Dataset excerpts
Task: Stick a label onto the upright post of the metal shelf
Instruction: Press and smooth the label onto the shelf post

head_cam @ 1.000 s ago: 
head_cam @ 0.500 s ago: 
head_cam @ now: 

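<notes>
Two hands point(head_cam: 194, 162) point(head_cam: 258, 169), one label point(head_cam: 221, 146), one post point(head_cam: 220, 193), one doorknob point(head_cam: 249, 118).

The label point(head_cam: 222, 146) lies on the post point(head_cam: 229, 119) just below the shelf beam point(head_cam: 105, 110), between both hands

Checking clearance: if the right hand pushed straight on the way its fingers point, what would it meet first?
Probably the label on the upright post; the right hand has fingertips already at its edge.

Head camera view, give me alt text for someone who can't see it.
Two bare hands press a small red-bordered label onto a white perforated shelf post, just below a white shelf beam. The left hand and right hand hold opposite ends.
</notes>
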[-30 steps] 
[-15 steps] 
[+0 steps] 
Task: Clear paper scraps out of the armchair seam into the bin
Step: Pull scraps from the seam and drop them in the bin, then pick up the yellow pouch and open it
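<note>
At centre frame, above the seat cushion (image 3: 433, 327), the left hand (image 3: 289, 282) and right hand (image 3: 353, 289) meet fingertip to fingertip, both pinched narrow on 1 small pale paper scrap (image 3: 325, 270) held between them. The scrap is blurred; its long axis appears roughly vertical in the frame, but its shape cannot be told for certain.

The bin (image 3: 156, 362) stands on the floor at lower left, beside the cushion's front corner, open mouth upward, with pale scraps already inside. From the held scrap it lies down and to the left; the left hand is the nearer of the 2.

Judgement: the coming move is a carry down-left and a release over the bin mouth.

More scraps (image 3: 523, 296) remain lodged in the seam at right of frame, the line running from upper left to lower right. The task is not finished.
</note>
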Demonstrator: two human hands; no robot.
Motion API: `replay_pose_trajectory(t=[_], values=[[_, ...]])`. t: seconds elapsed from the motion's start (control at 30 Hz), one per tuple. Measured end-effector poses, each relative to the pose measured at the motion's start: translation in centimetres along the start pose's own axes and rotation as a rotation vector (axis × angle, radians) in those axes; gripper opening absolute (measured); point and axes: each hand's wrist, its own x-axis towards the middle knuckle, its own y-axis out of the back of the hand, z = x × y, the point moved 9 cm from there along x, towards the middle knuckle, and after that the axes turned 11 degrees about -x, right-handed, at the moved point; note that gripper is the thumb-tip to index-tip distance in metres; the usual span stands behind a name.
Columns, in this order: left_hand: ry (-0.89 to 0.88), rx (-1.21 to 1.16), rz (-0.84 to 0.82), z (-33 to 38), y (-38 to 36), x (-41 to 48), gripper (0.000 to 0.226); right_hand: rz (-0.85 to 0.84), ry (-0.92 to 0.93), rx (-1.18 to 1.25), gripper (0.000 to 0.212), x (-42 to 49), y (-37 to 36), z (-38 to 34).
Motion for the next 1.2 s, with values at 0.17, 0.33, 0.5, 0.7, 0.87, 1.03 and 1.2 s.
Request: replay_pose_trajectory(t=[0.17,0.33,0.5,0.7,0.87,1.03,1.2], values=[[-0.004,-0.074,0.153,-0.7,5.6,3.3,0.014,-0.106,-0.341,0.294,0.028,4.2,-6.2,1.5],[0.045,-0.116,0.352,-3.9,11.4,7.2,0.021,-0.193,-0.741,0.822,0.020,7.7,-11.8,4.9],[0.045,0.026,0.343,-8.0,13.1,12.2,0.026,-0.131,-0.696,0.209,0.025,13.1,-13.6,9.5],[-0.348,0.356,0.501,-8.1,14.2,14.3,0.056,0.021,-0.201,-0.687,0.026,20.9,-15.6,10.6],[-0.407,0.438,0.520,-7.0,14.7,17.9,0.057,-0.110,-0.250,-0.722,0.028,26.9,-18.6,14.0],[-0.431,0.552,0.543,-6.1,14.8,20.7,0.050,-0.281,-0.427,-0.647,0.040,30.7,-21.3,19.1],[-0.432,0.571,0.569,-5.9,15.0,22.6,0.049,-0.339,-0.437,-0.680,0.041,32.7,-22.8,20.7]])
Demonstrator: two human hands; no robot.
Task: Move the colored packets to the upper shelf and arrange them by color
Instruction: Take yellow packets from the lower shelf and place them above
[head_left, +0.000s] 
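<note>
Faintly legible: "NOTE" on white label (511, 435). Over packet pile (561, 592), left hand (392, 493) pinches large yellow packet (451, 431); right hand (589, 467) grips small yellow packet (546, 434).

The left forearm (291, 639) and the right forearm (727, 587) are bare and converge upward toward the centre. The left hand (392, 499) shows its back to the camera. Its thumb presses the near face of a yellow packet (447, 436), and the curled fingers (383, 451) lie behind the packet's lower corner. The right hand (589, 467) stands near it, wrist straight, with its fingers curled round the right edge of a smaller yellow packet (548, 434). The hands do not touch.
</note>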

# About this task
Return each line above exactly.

# Result
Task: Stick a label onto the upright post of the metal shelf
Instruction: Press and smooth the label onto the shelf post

head_cam @ 1.000 s ago: 
head_cam @ 0.500 s ago: 
head_cam @ now: 

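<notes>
Two hands point(head_cam: 194, 162) point(head_cam: 258, 169), one label point(head_cam: 221, 146), one post point(head_cam: 220, 193), one doorknob point(head_cam: 249, 118).

The label point(head_cam: 222, 146) lies on the post point(head_cam: 229, 119) just below the shelf beam point(head_cam: 105, 110), between both hands

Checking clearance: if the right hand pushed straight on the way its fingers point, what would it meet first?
Probably the label on the upright post; the right hand has fingertips already at its edge.

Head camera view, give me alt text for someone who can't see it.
Two bare hands press a small red-bordered label onto a white perforated shelf post, just below a white shelf beam. The left hand and right hand hold opposite ends.
</notes>
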[-30 steps] 
[-15 steps] 
[+0 steps] 
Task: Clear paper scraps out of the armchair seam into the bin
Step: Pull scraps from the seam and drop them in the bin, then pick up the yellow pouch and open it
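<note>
At centre frame, above the seat cushion (image 3: 433, 327), the left hand (image 3: 289, 282) and right hand (image 3: 353, 289) meet fingertip to fingertip, both pinched narrow on 1 small pale paper scrap (image 3: 325, 270) held between them. The scrap is blurred; its long axis appears roughly vertical in the frame, but its shape cannot be told for certain.

The bin (image 3: 156, 362) stands on the floor at lower left, beside the cushion's front corner, open mouth upward, with pale scraps already inside. From the held scrap it lies down and to the left; the left hand is the nearer of the 2.

Judgement: the coming move is a carry down-left and a release over the bin mouth.

More scraps (image 3: 523, 296) remain lodged in the seam at right of frame, the line running from upper left to lower right. The task is not finished.
</note>
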Demonstrator: two human hands; no robot.
Motion API: `replay_pose_trajectory(t=[_], values=[[_, ...]])`. t: seconds elapsed from the motion's start (control at 30 Hz), one per tuple. Measured end-effector poses, each relative to the pose measured at the motion's start: translation in centimetres along the start pose's own axes and rotation as a rotation vector (axis × angle, radians) in those axes; gripper opening absolute (measured); point and axes: each hand's wrist, its own x-axis towards the middle knuckle, its own y-axis out of the back of the hand, z = x × y, the point moved 9 cm from there along x, towards the middle knuckle, and after that the axes turned 11 degrees about -x, right-handed, at the moved point; note that gripper is the thumb-tip to index-tip distance in metres; the usual span stands behind a name.
Columns, in this order: left_hand: ry (-0.89 to 0.88), rx (-1.21 to 1.16), rz (-0.84 to 0.82), z (-33 to 38), y (-38 to 36), x (-41 to 48), gripper (0.000 to 0.226); right_hand: rz (-0.85 to 0.84), ry (-0.92 to 0.93), rx (-1.18 to 1.25), gripper (0.000 to 0.212), x (-42 to 49), y (-37 to 36), z (-38 to 34).
Motion for the next 1.2 s, with values at 0.17, 0.33, 0.5, 0.7, 0.87, 1.03 and 1.2 s.
Request: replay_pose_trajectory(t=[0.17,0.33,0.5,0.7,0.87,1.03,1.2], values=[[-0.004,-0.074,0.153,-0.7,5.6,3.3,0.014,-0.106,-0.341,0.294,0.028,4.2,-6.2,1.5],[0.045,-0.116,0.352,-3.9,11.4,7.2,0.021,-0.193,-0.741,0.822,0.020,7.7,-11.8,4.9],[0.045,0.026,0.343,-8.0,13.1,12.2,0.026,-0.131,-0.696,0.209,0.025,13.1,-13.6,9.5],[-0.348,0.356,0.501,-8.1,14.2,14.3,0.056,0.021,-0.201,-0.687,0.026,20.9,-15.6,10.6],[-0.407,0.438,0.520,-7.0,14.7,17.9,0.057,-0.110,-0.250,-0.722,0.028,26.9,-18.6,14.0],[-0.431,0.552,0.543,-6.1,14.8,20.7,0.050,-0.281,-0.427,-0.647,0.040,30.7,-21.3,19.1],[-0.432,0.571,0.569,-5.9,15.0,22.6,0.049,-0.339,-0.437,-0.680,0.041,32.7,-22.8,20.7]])
Demonstrator: two human hands; no robot.
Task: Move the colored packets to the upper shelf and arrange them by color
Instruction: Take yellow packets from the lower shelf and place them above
[head_left, +0.000s] 
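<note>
Faintly legible: "NOTE" on white label (511, 435). Over packet pile (561, 592), left hand (392, 493) pinches large yellow packet (451, 431); right hand (589, 467) grips small yellow packet (546, 434).

The left forearm (291, 639) and the right forearm (727, 587) are bare and converge upward toward the centre. The left hand (392, 499) shows its back to the camera. Its thumb presses the near face of a yellow packet (447, 436), and the curled fingers (383, 451) lie behind the packet's lower corner. The right hand (589, 467) stands near it, wrist straight, with its fingers curled round the right edge of a smaller yellow packet (548, 434). The hands do not touch.
</note>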

The exercise is now finished.